### Exercise objective
Reproduce the listing exactly, keeping every word as it is.

### Available data
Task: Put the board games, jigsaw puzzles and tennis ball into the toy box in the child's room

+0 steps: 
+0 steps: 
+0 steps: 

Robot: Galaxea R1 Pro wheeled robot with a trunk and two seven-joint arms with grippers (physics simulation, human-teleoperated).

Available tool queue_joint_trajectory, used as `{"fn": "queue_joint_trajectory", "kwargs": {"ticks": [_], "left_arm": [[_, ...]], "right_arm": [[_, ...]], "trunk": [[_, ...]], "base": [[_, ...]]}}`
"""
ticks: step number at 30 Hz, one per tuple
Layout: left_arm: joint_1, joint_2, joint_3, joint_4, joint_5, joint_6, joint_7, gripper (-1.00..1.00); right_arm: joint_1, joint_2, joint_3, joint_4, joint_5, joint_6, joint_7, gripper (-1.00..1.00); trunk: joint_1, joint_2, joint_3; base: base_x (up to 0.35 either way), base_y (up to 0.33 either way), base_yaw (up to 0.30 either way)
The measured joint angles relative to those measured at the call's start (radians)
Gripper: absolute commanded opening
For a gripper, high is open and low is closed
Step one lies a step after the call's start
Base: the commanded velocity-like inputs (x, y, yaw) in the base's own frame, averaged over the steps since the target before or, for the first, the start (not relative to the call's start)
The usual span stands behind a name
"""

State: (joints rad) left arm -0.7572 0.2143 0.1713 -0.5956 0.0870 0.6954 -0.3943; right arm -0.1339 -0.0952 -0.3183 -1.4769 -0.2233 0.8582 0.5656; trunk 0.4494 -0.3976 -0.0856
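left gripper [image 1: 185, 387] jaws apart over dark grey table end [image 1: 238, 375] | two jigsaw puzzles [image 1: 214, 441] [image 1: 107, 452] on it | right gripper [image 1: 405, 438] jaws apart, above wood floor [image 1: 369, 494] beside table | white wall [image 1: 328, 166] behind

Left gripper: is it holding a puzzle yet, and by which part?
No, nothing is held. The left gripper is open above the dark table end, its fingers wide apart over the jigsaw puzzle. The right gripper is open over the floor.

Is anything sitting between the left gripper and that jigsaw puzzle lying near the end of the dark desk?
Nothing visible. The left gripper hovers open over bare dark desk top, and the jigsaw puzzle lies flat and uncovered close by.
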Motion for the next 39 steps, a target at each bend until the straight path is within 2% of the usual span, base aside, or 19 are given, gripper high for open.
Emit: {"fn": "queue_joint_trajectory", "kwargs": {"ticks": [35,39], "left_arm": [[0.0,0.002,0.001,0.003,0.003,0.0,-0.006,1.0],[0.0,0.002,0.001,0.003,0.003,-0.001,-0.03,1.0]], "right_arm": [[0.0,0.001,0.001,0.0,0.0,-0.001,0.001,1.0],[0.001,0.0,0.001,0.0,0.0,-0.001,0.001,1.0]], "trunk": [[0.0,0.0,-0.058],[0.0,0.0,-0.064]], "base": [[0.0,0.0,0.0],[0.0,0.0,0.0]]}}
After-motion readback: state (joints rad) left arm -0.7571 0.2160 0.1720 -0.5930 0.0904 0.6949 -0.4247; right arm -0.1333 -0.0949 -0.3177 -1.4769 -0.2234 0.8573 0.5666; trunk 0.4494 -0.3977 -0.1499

### Exercise output
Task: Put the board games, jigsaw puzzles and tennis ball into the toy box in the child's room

+0 steps: 
+0 steps: 
+0 steps: 

Robot: Galaxea R1 Pro wheeled robot with a trunk and two seven-joint arms with grippers (physics simulation, human-teleoperated).

Available tool queue_joint_trajectory, used as `{"fn": "queue_joint_trajectory", "kwargs": {"ticks": [_], "left_arm": [[_, ...]], "right_arm": [[_, ...]], "trunk": [[_, ...]], "base": [[_, ...]]}}`
"""
ticks: step number at 30 Hz, one per tuple
Layout: left_arm: joint_1, joint_2, joint_3, joint_4, joint_5, joint_6, joint_7, gripper (-1.00..1.00); right_arm: joint_1, joint_2, joint_3, joint_4, joint_5, joint_6, joint_7, gripper (-1.00..1.00); trunk: joint_1, joint_2, joint_3; base: base_x (up to 0.35 either way), base_y (up to 0.33 either way), base_yaw (up to 0.30 either way)
The measured joint angles relative to those measured at the call's start (radians)
Gripper: absolute commanded opening
For a gripper, high is open and low is closed
Step one lies a step after the call's start
Base: the commanded velocity-like inputs (x, y, yaw) in the base's own frame, averaged over the steps since the target before or, for the first, the start (not relative to the call's start)
The usual span stands behind a name
"""

State: (joints rad) left arm -0.7572 0.2143 0.1713 -0.5956 0.0870 0.6954 -0.3943; right arm -0.1339 -0.0952 -0.3183 -1.4769 -0.2233 0.8582 0.5656; trunk 0.4494 -0.3976 -0.0856
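left gripper [image 1: 185, 387] jaws apart over dark grey table end [image 1: 238, 375] | two jigsaw puzzles [image 1: 214, 441] [image 1: 107, 452] on it | right gripper [image 1: 405, 438] jaws apart, above wood floor [image 1: 369, 494] beside table | white wall [image 1: 328, 166] behind

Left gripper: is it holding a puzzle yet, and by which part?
No, nothing is held. The left gripper is open above the dark table end, its fingers wide apart over the jigsaw puzzle. The right gripper is open over the floor.

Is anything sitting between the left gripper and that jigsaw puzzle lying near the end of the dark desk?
Nothing visible. The left gripper hovers open over bare dark desk top, and the jigsaw puzzle lies flat and uncovered close by.
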Motion for the next 39 steps, a target at each bend until the straight path is within 2% of the usual span, base aside, or 19 are given, gripper high for open.
Emit: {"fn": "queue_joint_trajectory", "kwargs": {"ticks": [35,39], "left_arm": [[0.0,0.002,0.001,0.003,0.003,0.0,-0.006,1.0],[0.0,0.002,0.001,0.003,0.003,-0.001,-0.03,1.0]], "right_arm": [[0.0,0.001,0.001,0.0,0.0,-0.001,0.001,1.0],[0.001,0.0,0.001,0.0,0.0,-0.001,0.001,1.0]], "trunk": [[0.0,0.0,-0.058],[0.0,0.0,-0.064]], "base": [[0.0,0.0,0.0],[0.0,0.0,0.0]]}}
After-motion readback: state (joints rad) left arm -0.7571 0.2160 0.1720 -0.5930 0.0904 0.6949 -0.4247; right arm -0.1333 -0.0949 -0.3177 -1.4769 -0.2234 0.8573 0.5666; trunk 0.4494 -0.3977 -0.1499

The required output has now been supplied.